Не знаю, чем нам так понравилась эта порода: разве только тем, что кропала премилые стишки, убивала саксонцев звучными ямбами и каким-то образом заслужила репутацию необыкновенной честности, в противовес старику О'Коннелу, которому предубежденные англичане отказывают в этом небесполезном свойстве. Мы тут любим чудаков, да и вкус у нас, быть может, не строго классический. Нам нравится мальчик-с-пальчик; нам нравятся янки-певцы; нам нравятся американские индейцы — и ирландские вопли нам тоже нравятся. «Молодая Ирландия» довопилась у нас до значительного эффекта; и «Шон Ван Вогт»[94], и люди 98-го года решительно пользуются у нас популярностью. Если бы О'Брайены и О'Тулы, О'Дауды, О'Уэки и Мулхолигэны сняли Сент-Дженмский театр, то военный клич Эйоды О'Найла, «Битва при Черной речке» и хор Гэллогласса могли бы собрать немного публики даже в жаркую погоду.
Но я знаю одно: если какая-нибудь партия воплотила чаяния снобов, то это сделала «Молодая Ирландия». Разве смехотворное чванство не снобизм? Разве нелепая надменность, брюзгливая раздражительность, крайняя слабость, сопровождаемая страшным хвастовством, не снобизм? Сноб боксер Тиббс или не сноб? Когда этот коротышка грозится побить Тома Криба и когда Том, ухмыляясь и расправляя свои широкие плечи, добродушно удаляется от него, надо ли считать Тиббса, который громко бранится ему вслед, снобом или же героем, каким он сам себе кажется?

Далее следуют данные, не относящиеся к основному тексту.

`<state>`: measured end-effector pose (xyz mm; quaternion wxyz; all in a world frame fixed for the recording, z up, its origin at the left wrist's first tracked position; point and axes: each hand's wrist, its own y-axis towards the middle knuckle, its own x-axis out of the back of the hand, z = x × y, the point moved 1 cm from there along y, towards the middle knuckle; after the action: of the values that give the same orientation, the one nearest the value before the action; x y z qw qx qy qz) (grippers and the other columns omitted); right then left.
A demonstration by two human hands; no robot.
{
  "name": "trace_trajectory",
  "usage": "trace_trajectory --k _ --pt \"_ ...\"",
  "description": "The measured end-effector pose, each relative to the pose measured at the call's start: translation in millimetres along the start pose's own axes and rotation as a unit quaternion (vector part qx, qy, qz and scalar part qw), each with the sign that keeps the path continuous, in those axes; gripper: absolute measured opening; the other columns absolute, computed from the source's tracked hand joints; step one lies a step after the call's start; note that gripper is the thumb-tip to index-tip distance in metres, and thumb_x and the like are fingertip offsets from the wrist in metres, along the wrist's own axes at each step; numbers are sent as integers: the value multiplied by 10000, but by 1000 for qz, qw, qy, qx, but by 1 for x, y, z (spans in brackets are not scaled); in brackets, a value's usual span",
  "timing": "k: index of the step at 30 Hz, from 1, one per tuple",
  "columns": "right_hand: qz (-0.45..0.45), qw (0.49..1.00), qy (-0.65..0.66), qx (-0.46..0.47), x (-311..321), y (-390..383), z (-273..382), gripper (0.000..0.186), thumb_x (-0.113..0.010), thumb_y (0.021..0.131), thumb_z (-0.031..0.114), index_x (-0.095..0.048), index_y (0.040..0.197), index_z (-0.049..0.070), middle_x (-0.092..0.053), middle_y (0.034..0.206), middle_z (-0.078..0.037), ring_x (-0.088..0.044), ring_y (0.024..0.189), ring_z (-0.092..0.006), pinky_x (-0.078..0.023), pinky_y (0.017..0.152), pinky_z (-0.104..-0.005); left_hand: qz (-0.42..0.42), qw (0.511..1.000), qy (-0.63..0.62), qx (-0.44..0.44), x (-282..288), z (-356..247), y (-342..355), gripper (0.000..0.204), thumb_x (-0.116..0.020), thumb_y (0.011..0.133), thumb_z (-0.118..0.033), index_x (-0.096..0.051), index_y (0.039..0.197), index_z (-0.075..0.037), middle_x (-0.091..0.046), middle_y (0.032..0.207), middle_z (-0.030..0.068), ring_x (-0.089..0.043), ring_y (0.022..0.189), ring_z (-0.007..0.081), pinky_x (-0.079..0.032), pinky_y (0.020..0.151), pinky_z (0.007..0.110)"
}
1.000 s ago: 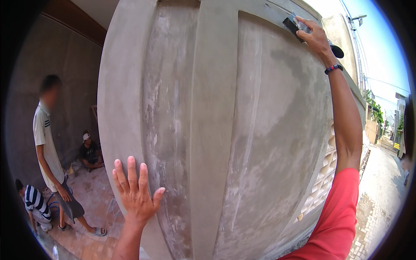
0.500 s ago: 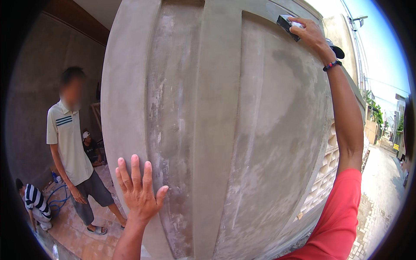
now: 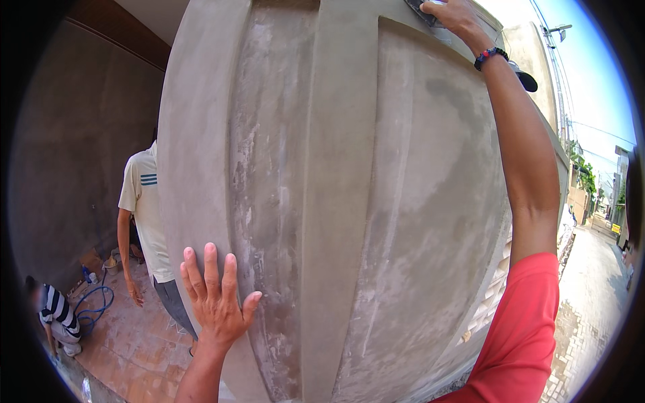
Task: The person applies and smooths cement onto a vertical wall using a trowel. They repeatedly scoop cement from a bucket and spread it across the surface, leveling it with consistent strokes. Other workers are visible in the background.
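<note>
My left hand (image 3: 213, 295) lies against the grey plastered wall (image 3: 339, 201), palm in and fingers spread, on the outer strip beside a recessed panel (image 3: 269, 174). At the top of the wall, my right hand (image 3: 458, 19) is closed on a dark, flat-faced block (image 3: 423, 12), which looks like a sanding block. The block meets the raised band above the right-hand recessed panel (image 3: 437, 154), and part of it is cut off by the upper edge of the picture. Damp-looking darker patches and whitish streaks mark both recesses.
Left of the wall, a person in a pale shirt (image 3: 151, 208) stands partly behind its edge. Another in a striped shirt (image 3: 57, 312) crouches near a blue hose (image 3: 101, 302). A pierced block screen (image 3: 494, 289) sits low right; a paved lane (image 3: 591, 289) runs beyond.
My right hand has moved up and left with the block, from the recess edge to the band above. My left hand stays put. The person in the pale shirt has stepped right, behind the wall.
</note>
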<state>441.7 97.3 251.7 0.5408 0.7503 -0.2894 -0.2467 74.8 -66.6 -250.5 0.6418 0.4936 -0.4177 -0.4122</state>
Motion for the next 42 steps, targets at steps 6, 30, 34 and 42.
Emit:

Мученик без гонителей есть самый настоящий сноб; бешеный карлик, щелкающий пальцами под самым носом у миролюбивого великана, — тоже сноб; и становится злейшим и опаснейшим снобом, когда его слушают люди, еще более невежественные, чем он сам: он воспламеняет их лживыми речами, толкая на погибель. «Молодой Ирландец» жалобно вопиет, хотя никто его не трогает, размахивает алебардой над зубчатой стеной, испуская военный клич: «Бугабу!» — выкрикивая мелодраматическую чушь, он мнит себя героем и чьим-то защитником, но это всего-навсего смешной хвастунишка; однако, если найдутся люди, которые поверят его выдумкам насчет того, будто бы свободные американцы готовы стать под зеленое знамя Эрина и будто непобедимые батальоны Франции спешат на помощь врагам саксонцев, — тогда он становится снобом, до такой степени опасным и злобным, что «Панч», глядя на него, теряет обычную свою веселость и без каких-либо неуместных сожалений готов передать его в руки надлежащих властей.
Именно это безудержное бахвальство разожгло гнев «Панча» против мистера О'Коннела, когда тот, производя смотр своим миллионам на зеленых холмах Эрина, хвастался и выкрикивал те самые угрозы, которые сейчас понемножку вполне смиренно глотает. А жалеть «Молодых Ирландцев» за то, что они честные, за то, что они пишут такие хорошенькие стишки, за то, что они готовы взойти на эшафот ради своих убеждений, — нет, для такого рода жалости сердца у нас недостаточно мягки. Компания молодых людей может напечатать статью в защиту поджогов или доказывать пользу убийств, но уважение к собственному горлу и собственному достоянию не даст нам проникнуться жалостью к этим юным патриотам, — и «Молодых Ирландцев», с их вождями и их планами, мы любим не больше, чем Англию, возрожденную под знаменами мучеников Тислвуда и Ингза[95].